* What is required: Please work out how many of the lines below include "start". Only the number should be given.

▬▬▬▬▬▬

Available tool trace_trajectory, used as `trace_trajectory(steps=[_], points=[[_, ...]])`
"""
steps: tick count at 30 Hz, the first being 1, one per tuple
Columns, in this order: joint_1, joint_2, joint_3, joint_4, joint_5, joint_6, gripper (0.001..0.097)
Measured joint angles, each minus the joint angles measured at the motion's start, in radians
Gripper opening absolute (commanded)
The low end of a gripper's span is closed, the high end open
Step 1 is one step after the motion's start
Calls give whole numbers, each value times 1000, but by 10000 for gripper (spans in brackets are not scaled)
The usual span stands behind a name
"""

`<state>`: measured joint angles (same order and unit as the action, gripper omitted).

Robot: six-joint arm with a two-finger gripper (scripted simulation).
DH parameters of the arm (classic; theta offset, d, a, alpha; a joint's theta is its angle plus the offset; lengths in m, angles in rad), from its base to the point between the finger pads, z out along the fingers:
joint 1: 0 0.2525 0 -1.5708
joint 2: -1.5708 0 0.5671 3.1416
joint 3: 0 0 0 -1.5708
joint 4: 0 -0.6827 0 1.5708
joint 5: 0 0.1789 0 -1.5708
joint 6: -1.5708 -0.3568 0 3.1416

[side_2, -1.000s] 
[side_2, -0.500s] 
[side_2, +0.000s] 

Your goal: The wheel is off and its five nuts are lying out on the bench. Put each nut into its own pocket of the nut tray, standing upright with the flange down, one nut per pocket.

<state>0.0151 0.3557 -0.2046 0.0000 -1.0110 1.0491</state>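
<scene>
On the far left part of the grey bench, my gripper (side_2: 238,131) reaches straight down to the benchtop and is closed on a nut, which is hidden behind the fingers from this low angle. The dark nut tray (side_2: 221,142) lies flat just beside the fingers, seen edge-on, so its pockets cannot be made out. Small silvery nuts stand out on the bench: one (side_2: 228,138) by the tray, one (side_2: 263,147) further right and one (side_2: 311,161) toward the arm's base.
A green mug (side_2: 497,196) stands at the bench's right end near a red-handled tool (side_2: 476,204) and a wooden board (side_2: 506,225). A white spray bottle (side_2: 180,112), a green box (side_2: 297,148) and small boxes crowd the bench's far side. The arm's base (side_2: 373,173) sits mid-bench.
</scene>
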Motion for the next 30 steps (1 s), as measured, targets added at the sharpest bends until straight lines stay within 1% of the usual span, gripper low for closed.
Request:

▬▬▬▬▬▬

* Exercise response: 2